Noel S. Anderson, Ph.D.

“Spies Like Us”: Espionage and the Politics of Distraction

“Spies Like Us”: Espionage and the Politics of Distraction

Russian Interrogator: “Every minute you don’t tell us why you are here, I cut off a finger”
Fitz-Hume: “Mine or yours?”
Russian Interrogator: “Yours”
Fitz-Hume: “Damn”

One of my favorite comedies is “Spies Like Us” starring Chevy Chase and Dan Aykroyd. In the 1985 spy parody, two low-level government workers Fitz-Hume (Chase) and Millbarge (Aykroyd) believe they are being deployed to Russia as spies for the United States but unwittingly serve as decoys for real spies engaged in trading nuclear secrets. Of course, worlds collide and Fitz-Hume and Millbarge are captured by Russians, interrogated for secrets they don’t possess and eventually meet the real U.S. spies, setting off a course of events that make for humorous observations on the absurdity of much of Cold War espionage.

So recently when I followed the serial media reporting of the Russian spy ring in the United States, I kept thinking: “Wow, this is so retro, so 1980s”. The captured ten sleeper agents who served in the relic KGB “Illegals Program” were a cast of characters: The unassuming Montclair New Jersey family, complete with soccer-mom and white-picket fence, placed here to infiltrate “policy circles” and share information on President Obama’s “intentions when he visits Russia”; the beautiful Russian socialite with newly released nude photos sending cryptic email messages on her laptop from a Starbucks in trendy Tribeca section of New York City and, the Yonkers New York based family who were respected community members assigned to find out CIA secrets.

To end the film, I mean, the “threat to national security”, the Russian agents are then swapped for imprisoned Western spies on a sun-filled tarmac in Vienna, Austria, a last ditch effort to preserve U.S.-Russian relations. You can’t write this stuff up.. Well, you can because espionage novels are filled with it. And so is our media coverage.

Its unfortunate the we still believe a series of embedded agents from a program that is a remnant of the KGB, the Soviet secret police (now called the SVR) represent what spying is. This old spy program costs the Russians alot and yield little, and is a less sophisticated version of a time long gone.

For every embedded spy who lives among us, there are thousands of others who are manipulating codes, hacking computer systems from home and abroad and accessing information that is private and supposedly secure. Cyberspying and cyberterrorism pose more of a concern, and are not as salacious as a spy ring.

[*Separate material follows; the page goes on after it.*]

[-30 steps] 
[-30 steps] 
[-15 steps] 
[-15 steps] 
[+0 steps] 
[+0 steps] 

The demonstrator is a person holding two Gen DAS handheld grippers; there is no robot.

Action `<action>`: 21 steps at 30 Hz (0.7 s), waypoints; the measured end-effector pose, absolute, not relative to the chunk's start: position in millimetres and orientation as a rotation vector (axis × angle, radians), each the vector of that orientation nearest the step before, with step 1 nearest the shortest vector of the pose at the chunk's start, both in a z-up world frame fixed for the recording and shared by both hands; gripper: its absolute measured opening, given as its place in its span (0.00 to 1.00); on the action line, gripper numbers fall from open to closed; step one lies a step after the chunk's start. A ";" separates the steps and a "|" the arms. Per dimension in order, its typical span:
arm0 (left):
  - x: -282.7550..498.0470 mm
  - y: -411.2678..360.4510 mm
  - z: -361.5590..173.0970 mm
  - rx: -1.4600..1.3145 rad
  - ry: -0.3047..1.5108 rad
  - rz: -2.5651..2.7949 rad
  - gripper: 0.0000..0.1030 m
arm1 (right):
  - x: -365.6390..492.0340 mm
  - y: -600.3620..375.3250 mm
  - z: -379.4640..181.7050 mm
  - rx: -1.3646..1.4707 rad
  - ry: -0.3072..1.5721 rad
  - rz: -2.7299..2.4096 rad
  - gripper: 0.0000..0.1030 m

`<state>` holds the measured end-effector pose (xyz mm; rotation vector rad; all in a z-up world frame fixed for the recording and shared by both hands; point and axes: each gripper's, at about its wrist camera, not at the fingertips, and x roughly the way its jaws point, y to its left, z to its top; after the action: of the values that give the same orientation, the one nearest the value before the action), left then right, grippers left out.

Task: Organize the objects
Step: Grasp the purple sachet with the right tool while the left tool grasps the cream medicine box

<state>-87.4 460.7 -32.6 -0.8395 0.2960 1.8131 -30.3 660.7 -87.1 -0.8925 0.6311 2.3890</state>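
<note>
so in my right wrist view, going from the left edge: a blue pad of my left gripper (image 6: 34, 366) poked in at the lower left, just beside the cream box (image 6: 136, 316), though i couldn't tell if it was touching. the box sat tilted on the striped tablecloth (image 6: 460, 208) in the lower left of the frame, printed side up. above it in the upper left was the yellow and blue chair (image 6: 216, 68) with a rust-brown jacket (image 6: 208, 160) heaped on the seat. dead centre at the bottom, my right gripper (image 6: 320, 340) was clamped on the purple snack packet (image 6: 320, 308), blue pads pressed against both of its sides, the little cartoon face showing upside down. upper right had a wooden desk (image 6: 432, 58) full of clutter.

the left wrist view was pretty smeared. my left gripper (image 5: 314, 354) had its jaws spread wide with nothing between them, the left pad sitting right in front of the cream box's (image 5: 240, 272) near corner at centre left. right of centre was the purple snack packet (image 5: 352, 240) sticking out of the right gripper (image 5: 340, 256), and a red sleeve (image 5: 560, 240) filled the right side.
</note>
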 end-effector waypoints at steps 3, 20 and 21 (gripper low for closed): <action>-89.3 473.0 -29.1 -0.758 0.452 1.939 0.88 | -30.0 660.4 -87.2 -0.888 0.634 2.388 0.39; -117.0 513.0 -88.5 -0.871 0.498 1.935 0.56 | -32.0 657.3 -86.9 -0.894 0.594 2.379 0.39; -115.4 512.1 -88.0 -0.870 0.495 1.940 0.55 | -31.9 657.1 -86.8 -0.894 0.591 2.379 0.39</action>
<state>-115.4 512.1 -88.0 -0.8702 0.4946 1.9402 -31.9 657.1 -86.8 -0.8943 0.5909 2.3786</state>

Let us also not forget that under Patriot Act guidelines (started by President Bush after 9/11 and renewed by the Obama administration) even our government has more information on us, on our goings and comings, what we take out from the library, who we chat with on line, than what any embedded agent ever could garner from a conversation at a pee-wee soccer match.

So while we are now more distracted by catching the spies living in suburban cul-de-sacs, we are continuing to allow the erosion of much of our own civil liberties and privacy for the sake of national security. I do not subscribe to the notion that we have to sacrifice privacy for security, nor should any person who believes in freedom. And media-induced, sexy spy stories should not numb us to this reality.

Dr. Noel S. Anderson is Associate Professor of Political Science and Education at the City University of New York - Brooklyn College. His work focuses on urban politics, human development and education and comparative issues in public policy (U.S. and South Africa).